Yes, there are 101 up-sells and add-ons that cost money. However, as long as
you use that 5MB minimum none of them are surprises. The '$2 fee' you speak of
is (as you implied) not so much a fee as 'recharging your prepaid card.' They
we're upfront about it and they make it easy to disable.

Everything else is a GoDaddy style up-sell. Annoying, but very easy to ignore.

Other than the initial purchase I haven't paid them a cent.

------
josh2600
I want freedompop to succeed, but I have trouble seeing their vision in a
world without lightsquared. A lot of us in the Telecom industry had high hopes
for low-orbit satellite but it wasn't meant to be.

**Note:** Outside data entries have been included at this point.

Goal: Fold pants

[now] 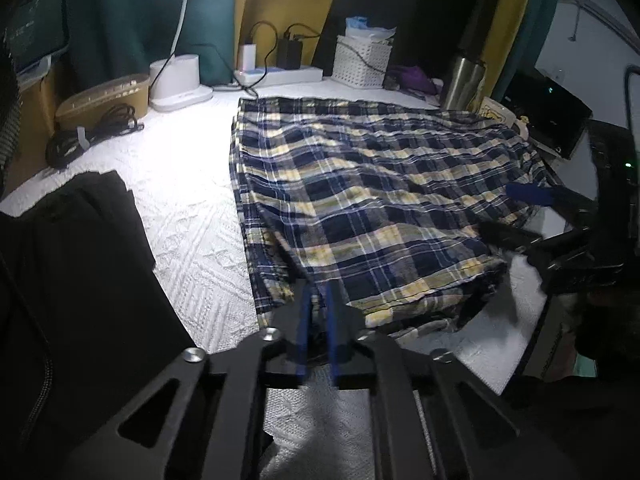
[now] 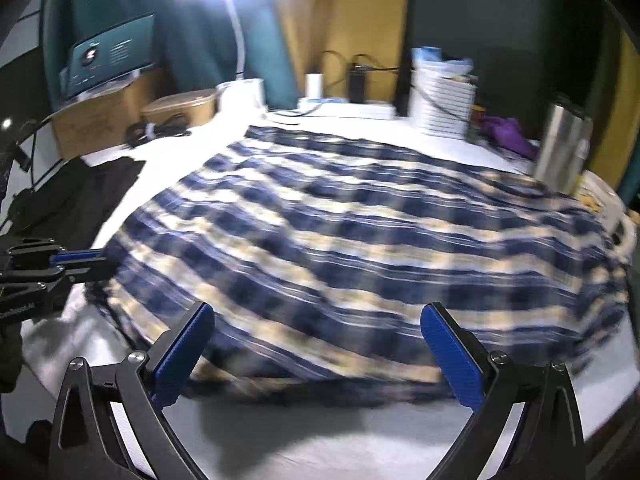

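Plaid pants point(image 1: 360, 184) lie flat on the white-covered bench point(image 1: 192, 216). Left gripper point(image 1: 318, 292) fingers pinched on the near hem corner; right gripper point(image 2: 316, 336) fingers spread wide, nothing held, likely lining up the other corner.

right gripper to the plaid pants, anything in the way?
Nothing visible. The right gripper hangs open just short of the near edge of the navy-and-cream plaid pants, with only bare white textured cloth between. The left gripper is shut at the pants' near left corner, off to the side.
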The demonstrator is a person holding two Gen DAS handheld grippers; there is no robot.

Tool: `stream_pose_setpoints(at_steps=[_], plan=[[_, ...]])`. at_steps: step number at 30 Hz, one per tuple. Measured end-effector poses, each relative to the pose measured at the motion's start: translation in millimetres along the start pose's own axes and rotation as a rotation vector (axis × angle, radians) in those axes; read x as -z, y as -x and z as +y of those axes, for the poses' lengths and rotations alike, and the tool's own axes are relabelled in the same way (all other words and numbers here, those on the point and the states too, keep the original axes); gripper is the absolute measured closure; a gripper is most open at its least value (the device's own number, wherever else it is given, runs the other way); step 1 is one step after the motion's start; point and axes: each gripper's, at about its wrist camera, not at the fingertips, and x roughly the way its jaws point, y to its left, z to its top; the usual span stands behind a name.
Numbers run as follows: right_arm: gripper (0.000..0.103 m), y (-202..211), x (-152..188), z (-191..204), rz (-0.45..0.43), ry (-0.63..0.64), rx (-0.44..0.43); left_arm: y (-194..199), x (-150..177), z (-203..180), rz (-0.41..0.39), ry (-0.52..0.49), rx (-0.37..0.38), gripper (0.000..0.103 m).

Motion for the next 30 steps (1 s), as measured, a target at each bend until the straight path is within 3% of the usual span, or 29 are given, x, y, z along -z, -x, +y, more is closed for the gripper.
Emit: stream_pose_setpoints(at_steps=[10,23,30], plan=[[0.000,-16,14,21,0.071,0.064,0.013,25,6,6,-0.051,0.018,0.001,0.102],[0.000,-3,36,25,0.065,0.054,0.009,15,30,7,0.020,0.000,-0.057,0.102],[0.000,12,35,11,0.039,0.022,-0.012,16,22,10,0.054,0.006,-0.062,0.101]])
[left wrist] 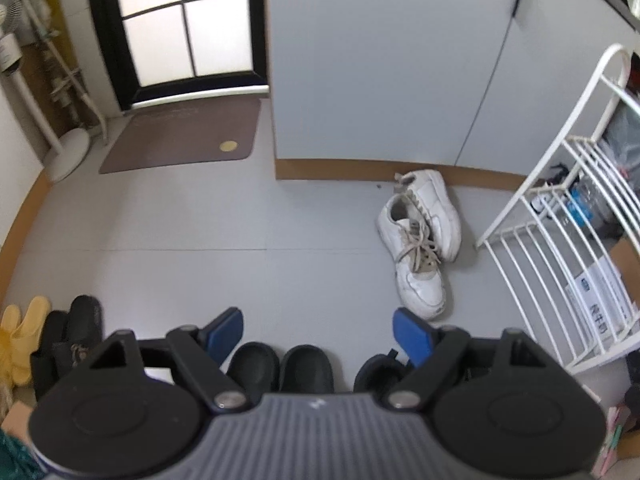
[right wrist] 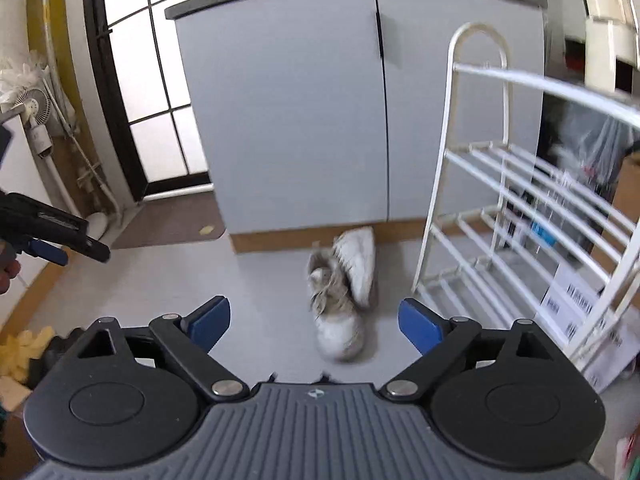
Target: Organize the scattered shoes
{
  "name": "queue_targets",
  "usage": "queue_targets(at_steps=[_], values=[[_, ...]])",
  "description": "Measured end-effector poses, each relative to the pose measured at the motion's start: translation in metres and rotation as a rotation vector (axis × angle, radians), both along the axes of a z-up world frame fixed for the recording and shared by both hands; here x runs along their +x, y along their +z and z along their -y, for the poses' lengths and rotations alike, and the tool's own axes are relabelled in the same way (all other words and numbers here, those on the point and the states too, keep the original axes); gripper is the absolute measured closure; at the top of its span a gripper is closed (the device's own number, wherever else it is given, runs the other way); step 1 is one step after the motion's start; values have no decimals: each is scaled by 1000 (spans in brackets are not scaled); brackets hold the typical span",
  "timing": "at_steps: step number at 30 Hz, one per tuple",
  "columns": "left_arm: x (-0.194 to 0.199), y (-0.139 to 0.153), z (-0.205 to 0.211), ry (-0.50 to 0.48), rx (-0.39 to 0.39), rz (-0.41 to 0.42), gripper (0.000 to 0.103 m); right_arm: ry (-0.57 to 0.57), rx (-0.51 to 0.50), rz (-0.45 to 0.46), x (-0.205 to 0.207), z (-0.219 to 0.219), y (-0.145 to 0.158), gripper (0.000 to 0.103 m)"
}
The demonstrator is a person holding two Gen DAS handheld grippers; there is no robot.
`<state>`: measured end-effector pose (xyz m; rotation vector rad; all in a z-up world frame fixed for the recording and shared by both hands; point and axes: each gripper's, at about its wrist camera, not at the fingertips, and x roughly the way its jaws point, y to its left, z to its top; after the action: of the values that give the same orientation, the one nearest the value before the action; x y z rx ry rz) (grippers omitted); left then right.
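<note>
A pair of white sneakers (left wrist: 420, 236) lies on the grey floor by the cabinet base, one leaning over the other, also blurred in the right wrist view as white sneakers (right wrist: 346, 292). My left gripper (left wrist: 318, 334) is open and empty above a row of black slippers (left wrist: 280, 366). Another black pair (left wrist: 68, 340) and yellow slippers (left wrist: 20, 340) lie at the left. My right gripper (right wrist: 316, 326) is open and empty, pointing at the sneakers from a short way off. The left gripper (right wrist: 56, 240) shows at the left edge of the right wrist view.
A white wire shoe rack (left wrist: 560, 240) stands to the right of the sneakers, seen too as the rack (right wrist: 520, 200). Behind it sit boxes and bottles. A grey cabinet (left wrist: 400, 60) backs the sneakers. A brown doormat (left wrist: 180, 136) lies before the glass door (left wrist: 180, 28). A standing fan (left wrist: 24, 92) is left.
</note>
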<state>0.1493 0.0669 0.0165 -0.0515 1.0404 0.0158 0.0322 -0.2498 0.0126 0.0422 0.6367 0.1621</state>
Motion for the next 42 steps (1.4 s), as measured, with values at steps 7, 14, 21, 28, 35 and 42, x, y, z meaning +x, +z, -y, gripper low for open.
queue_targets(at_steps=[7,14,21,28,35,42], values=[[31,-40,20,-17,-23,-18,19,84,-27,-144,41,-3,-35,8],[49,-73,20,1,-101,-5,19,126,-54,-189,68,2,-72,8],[82,-103,23,23,-140,-4,19,86,-9,-144,78,6,-116,9],[120,-134,37,42,-190,14,19,58,32,-128,89,10,-155,9],[180,-186,85,-16,-169,-30,20,53,97,-110,92,21,-189,9],[221,-224,109,-15,-103,-80,20,47,83,-158,95,39,-220,9]])
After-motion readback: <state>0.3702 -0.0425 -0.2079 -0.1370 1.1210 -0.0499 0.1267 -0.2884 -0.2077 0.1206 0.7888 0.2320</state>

Even though Freedompop has had to go to market without the crazy low
lightsquared pricing, they found an ally in Clearwire who has nothing but
excess capacity. Ergo, freedompop gets a data rate they can resell at high
margin.

I want them to win but VoIP over 3G is hard. Very curious about what
infrastructure they're using to do the VoIP calls and whether there's going to
be a proper switch in the core.

------
adlpz
There has to be a trick here. I mean I understand a business model based in
most customers consuming additional services (like the $10 voice plan), but
I'd just go around with my pockets full of SIM cards for the iPad.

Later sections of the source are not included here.